Task - Could you write out, word for word, each line from the one containing "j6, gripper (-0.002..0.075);" to the last line of the data below, both included and nothing more?

Material shown -

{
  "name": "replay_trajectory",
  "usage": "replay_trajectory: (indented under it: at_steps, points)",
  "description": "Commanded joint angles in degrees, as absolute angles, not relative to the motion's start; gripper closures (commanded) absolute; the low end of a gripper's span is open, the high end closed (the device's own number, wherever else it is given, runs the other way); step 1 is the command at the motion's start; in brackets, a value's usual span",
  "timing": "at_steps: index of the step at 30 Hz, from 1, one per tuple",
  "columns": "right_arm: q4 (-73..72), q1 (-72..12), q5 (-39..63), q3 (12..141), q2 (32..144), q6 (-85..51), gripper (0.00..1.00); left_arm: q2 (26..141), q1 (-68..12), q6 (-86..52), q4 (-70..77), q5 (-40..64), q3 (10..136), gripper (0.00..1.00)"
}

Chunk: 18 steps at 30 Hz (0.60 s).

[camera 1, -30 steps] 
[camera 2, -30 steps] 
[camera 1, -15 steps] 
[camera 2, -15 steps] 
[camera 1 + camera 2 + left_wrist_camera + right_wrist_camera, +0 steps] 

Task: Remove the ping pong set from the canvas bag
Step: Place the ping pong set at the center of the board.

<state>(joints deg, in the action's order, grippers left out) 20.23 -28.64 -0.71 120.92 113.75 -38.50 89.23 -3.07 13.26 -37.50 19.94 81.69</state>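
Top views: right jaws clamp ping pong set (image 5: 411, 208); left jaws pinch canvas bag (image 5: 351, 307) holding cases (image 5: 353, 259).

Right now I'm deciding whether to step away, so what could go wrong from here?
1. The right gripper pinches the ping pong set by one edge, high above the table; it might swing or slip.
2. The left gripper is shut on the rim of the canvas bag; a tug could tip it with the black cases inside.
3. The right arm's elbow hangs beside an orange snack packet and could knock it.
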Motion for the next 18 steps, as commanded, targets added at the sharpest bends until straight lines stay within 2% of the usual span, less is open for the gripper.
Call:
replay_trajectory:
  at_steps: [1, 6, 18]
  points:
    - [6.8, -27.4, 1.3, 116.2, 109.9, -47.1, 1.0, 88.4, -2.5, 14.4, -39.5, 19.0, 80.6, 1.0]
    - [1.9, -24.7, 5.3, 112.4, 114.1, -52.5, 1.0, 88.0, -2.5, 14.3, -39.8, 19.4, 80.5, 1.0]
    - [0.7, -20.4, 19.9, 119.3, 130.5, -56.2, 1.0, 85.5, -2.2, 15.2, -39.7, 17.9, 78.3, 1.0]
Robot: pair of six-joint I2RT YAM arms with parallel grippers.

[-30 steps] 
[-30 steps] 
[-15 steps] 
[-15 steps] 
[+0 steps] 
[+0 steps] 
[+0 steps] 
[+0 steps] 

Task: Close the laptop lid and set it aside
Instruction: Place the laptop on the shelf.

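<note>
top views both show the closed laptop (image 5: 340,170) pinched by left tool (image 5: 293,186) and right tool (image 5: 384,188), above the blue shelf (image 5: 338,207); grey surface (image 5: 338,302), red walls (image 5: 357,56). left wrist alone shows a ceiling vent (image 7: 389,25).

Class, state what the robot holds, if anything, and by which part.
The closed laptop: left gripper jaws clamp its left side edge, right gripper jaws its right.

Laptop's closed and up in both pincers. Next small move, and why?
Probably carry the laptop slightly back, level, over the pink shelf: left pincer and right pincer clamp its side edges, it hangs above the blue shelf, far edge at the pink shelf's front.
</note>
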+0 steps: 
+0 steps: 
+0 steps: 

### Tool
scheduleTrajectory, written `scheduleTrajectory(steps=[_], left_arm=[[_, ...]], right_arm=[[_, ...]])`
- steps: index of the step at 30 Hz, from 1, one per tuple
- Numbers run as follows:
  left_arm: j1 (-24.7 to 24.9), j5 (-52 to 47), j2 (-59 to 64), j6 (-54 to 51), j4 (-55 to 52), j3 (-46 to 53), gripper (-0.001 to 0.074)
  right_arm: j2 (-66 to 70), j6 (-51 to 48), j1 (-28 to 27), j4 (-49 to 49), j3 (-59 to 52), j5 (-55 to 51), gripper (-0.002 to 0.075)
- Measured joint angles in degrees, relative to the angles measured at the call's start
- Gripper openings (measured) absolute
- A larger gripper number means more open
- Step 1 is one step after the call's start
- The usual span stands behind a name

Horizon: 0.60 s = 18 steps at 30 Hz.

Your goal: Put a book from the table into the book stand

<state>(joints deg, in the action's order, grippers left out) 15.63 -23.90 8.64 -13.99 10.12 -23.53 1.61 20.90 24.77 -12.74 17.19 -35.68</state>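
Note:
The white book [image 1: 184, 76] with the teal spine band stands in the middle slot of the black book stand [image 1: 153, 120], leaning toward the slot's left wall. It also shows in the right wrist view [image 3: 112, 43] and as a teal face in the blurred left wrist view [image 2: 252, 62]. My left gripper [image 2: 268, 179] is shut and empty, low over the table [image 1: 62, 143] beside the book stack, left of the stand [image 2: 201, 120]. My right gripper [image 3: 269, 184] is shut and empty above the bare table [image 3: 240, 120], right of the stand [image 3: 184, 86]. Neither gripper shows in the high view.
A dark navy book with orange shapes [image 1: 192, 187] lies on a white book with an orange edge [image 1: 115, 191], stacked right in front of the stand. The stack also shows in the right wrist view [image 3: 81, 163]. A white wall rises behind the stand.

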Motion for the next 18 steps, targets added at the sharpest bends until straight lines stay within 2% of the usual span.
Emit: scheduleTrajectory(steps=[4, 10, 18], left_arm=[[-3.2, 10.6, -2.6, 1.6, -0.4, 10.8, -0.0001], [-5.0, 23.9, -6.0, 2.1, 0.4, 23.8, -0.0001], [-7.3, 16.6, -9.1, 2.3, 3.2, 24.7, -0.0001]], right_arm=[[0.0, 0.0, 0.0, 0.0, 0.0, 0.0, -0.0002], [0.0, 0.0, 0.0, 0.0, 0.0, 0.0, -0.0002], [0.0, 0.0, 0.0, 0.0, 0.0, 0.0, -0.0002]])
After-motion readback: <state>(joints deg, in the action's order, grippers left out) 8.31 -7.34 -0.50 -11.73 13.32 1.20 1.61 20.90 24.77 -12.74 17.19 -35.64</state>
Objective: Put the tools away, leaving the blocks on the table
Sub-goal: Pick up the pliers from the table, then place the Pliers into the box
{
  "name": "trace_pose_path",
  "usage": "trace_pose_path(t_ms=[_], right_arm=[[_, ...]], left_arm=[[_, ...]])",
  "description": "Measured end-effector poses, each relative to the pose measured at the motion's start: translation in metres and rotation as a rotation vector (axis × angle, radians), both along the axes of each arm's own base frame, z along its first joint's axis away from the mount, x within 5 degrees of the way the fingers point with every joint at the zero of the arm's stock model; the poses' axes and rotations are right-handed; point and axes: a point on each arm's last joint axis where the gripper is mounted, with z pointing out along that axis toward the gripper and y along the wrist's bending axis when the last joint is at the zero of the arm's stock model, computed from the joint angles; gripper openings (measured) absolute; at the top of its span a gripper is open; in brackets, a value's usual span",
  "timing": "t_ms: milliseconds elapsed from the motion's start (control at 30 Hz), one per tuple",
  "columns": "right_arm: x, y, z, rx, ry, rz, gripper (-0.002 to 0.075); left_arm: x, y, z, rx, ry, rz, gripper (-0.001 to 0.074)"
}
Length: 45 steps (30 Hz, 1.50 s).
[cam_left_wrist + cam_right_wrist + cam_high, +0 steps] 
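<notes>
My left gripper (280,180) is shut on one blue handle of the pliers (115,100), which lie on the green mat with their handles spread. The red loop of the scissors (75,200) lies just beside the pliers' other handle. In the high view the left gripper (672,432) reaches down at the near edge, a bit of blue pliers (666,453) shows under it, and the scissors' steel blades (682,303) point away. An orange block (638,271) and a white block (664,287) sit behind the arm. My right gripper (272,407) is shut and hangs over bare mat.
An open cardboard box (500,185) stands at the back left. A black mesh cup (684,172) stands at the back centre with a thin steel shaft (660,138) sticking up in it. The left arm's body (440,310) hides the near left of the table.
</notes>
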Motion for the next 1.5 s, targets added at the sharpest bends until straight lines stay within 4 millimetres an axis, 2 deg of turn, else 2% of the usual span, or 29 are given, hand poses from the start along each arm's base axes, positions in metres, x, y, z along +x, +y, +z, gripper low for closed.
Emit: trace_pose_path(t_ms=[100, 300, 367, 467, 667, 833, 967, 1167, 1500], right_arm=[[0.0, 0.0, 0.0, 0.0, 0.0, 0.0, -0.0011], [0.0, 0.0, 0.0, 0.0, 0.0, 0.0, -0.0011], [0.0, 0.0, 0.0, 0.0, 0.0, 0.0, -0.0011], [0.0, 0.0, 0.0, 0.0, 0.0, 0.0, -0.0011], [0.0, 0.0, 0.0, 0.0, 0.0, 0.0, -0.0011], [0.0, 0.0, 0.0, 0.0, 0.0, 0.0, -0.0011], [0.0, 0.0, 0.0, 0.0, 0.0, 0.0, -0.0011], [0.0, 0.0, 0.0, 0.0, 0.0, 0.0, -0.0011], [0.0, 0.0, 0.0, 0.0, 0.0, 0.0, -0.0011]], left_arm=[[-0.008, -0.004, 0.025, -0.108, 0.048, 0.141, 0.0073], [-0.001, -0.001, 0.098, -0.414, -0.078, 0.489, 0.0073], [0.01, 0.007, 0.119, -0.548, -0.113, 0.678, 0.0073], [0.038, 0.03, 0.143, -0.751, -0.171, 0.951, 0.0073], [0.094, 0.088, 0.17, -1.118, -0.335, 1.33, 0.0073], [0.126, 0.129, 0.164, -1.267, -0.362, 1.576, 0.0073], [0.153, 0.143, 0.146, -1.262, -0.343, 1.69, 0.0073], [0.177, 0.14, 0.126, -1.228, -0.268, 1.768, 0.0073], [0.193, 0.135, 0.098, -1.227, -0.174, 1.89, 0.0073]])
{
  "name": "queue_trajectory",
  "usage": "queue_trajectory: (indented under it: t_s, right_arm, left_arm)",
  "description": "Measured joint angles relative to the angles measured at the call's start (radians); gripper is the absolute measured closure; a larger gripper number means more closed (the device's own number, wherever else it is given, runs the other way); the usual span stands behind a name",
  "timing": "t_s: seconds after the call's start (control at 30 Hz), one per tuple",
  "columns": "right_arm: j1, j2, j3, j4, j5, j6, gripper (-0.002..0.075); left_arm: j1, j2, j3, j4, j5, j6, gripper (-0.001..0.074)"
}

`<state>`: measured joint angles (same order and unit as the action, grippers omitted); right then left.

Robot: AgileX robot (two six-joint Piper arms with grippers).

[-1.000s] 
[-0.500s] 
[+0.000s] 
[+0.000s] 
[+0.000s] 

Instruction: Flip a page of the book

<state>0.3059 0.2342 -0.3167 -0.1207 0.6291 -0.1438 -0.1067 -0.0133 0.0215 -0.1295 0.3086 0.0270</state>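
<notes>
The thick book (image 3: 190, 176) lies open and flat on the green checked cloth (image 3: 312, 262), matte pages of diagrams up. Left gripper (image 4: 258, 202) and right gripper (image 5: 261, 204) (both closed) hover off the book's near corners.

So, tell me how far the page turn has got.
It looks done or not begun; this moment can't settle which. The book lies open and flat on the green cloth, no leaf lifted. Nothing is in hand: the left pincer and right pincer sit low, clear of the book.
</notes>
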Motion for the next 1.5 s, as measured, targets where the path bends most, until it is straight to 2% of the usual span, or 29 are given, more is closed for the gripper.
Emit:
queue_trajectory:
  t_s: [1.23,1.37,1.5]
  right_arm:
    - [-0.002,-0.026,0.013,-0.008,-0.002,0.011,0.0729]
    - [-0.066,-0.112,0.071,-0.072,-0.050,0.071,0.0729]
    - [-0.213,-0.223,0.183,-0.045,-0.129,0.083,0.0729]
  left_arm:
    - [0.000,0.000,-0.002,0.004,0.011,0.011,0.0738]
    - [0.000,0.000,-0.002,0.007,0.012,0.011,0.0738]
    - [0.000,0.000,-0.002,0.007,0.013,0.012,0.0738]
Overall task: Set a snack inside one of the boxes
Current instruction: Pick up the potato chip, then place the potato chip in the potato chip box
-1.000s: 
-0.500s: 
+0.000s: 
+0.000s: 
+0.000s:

Final answer -
  "columns": "right_arm: j1, j2, j3, j4, j5, j6, gripper (-0.002..0.075); left_arm: j1, j2, j3, j4, j5, j6, gripper (-0.001..0.074)"
}

`<state>`: measured joint angles (same order and unit as the action, grippers omitted); right then left.

Robot: AgileX robot (two six-joint Piper arms with grippers).

[-1.000s] 
[-0.500s] 
[+0.000s] 
[+0.000s] 
[+0.000s] 

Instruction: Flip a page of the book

<state>0.3059 0.2342 -0.3167 -0.1207 0.6291 -0.1438 -0.1067 -0.0133 0.0215 -0.1295 0.3086 0.0270</state>
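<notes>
The thick book (image 3: 190, 176) lies open and flat on the green checked cloth (image 3: 312, 262), matte pages of diagrams up. Left gripper (image 4: 258, 202) and right gripper (image 5: 261, 204) (both closed) hover off the book's near corners.

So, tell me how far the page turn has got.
It looks done or not begun; this moment can't settle which. The book lies open and flat on the green cloth, no leaf lifted. Nothing is in hand: the left pincer and right pincer sit low, clear of the book.
</notes>
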Motion for the next 1.5 s, as measured, targets where the path bends most, until it is straight to 2% of the usual span, or 29 are given, more is closed for the gripper.
Emit:
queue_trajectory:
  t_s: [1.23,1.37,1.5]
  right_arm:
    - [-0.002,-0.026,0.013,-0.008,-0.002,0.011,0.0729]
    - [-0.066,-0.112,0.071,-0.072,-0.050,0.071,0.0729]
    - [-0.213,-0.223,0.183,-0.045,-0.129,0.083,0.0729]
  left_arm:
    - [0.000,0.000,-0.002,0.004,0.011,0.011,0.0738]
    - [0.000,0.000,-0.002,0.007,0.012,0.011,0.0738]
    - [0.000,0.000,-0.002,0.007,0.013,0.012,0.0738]
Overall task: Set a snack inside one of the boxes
Current instruction: Pick up the potato chip, then place the potato chip in the potato chip box
-1.000s: 
-0.500s: 
+0.000s: 
+0.000s: 
+0.000s:

The response is finished, and the exercise is complete.